Kwaczala, owner of The Tattoo Shop at 1703 Route 65, said he wanted to see solutions to the problems he and other community members have with the trailer park next to his business.

Kwaczala said he was concerned about the trash and garbage left in the trailer park; worries about raging dogs coming from the park threatening its customers and dogs; has rats all over the park; many buildings are in poor condition; and worries about the stray cats, who are fed every night in the park, who walk through his business dog’s door and climb above his store.

He added that he had attempted to speak with residents of the park and said he felt threatened by some of the residents, stating that he always carried his handgun with him there.

“My hand has been on this gun a couple of times,” Kwaczala said. “It’s a third world country over there.”

In addition to the residents, Kwaczala said he spoke to the township police and animal control department about what can be done in the park.

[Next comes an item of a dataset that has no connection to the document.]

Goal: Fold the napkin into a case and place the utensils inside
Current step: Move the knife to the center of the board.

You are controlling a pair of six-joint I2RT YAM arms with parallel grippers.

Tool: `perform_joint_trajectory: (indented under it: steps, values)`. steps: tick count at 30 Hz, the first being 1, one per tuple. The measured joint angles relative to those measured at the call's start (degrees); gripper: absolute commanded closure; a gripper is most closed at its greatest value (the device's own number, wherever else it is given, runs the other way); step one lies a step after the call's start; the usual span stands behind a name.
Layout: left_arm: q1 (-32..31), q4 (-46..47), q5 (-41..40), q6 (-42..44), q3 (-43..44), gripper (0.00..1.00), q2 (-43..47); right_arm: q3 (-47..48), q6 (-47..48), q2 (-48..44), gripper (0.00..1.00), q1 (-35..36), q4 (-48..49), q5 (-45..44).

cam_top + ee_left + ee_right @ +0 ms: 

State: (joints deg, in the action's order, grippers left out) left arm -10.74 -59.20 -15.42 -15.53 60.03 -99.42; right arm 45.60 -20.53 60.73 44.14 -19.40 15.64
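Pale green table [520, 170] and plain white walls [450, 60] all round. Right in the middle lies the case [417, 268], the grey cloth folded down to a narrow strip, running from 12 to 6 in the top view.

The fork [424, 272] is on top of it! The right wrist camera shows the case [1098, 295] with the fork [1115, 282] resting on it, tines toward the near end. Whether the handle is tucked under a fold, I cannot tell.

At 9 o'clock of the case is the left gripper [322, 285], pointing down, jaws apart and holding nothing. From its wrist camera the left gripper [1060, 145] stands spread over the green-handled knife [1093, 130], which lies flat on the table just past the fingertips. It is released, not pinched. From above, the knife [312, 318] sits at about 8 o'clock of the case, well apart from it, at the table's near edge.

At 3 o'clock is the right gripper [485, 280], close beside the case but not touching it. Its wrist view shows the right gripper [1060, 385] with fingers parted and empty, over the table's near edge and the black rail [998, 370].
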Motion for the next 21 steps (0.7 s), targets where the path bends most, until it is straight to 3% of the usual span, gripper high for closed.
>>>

He stressed that he didn’t want to attack anyone personally, but said he had concerns about the park, as well as the property across from his business called Andrews Lumber Co.

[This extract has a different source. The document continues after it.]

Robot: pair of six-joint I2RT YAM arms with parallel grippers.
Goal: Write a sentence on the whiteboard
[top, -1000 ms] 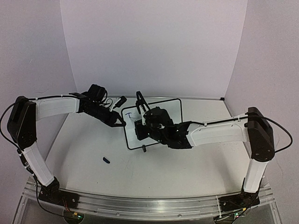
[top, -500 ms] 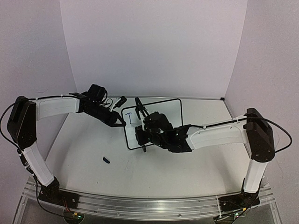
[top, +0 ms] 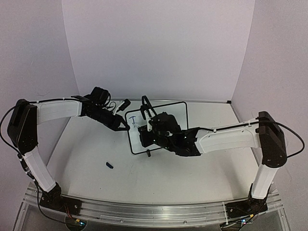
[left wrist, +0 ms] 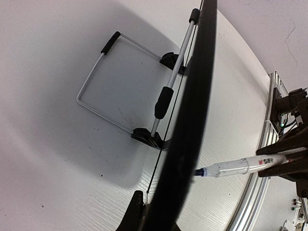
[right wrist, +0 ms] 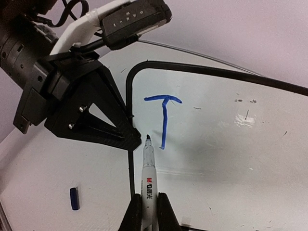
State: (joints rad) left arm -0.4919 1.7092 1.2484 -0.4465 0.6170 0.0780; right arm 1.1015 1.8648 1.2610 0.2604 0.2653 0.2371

In response, Police Chief Rudy Harkins said the department had been responding to calls and complaints at the trailer park for some time, saying they had made arrests in various incidents.

“The problems are endless,” Harkins said.

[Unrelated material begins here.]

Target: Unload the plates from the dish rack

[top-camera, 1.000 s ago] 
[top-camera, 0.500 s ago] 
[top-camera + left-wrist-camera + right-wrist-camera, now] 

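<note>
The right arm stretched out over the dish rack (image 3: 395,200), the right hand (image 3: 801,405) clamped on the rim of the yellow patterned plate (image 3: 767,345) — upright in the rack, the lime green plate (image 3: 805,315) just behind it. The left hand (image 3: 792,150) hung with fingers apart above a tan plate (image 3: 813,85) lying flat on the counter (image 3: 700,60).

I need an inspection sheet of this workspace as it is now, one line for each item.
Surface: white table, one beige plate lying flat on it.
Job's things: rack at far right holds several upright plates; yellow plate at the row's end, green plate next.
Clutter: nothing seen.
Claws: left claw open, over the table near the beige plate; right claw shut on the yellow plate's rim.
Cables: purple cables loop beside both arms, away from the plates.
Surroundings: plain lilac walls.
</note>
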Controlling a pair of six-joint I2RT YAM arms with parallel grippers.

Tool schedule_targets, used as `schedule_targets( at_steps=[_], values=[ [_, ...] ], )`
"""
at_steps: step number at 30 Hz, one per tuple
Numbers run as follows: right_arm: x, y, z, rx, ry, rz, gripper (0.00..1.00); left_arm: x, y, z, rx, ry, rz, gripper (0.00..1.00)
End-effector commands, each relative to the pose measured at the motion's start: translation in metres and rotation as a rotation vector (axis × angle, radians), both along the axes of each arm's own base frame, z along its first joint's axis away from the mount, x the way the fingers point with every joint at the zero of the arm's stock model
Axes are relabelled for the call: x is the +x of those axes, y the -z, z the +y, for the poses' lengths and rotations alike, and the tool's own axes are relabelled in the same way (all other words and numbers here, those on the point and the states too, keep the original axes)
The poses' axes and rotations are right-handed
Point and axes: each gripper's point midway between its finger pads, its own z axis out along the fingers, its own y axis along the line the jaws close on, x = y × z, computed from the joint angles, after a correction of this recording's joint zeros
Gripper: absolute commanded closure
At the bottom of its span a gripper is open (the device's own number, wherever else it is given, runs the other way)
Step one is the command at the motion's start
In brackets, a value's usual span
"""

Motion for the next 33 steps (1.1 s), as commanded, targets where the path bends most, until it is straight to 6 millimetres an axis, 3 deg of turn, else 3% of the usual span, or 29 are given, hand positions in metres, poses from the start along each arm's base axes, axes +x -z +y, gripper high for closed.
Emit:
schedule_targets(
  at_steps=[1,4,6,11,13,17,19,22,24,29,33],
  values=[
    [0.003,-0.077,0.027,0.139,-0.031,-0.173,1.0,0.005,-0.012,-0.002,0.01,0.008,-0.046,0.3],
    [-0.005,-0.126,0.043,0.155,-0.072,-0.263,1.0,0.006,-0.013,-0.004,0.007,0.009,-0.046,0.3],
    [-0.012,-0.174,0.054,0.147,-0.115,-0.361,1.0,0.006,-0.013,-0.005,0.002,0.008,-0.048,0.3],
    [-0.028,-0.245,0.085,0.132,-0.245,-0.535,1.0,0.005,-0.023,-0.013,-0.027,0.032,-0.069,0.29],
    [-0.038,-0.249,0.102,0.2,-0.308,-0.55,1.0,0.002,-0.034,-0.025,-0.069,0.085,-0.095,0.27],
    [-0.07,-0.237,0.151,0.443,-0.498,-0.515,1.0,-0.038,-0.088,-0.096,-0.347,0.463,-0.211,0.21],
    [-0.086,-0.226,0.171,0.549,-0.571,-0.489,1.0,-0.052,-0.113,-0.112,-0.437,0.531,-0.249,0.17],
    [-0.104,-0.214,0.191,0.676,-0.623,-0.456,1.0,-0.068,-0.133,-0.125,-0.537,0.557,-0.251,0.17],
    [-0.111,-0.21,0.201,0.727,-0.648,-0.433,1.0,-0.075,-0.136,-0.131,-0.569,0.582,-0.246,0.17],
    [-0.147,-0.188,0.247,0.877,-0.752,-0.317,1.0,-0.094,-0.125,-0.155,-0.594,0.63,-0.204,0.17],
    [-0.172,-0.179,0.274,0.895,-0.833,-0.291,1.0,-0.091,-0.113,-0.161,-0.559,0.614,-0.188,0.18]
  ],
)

Harkins said residents arrested for crimes tend to be deported. However, while the park is supposed to be inspected every year, “nothing is done”.

He said there are currently individuals at the trailer park who are under criminal investigation or have been investigated in the past.

“We have to be strict with the owners of the trailer park so that they follow the township ordinances,” Harkins said.

Harkins said Andrews Lumber Co. had been investigated in the past, but nothing illegal was found there.

He added that the best course of action for supervisors would be to strengthen the township’s current ordinances, as there is little the police department can do.

Township lawyer Ryan Long encouraged Kwaczala to bring the township units in the park that are causing the most problems to the township, and encouraged supervisors to update township ordinances with the most up-to-date state codes. .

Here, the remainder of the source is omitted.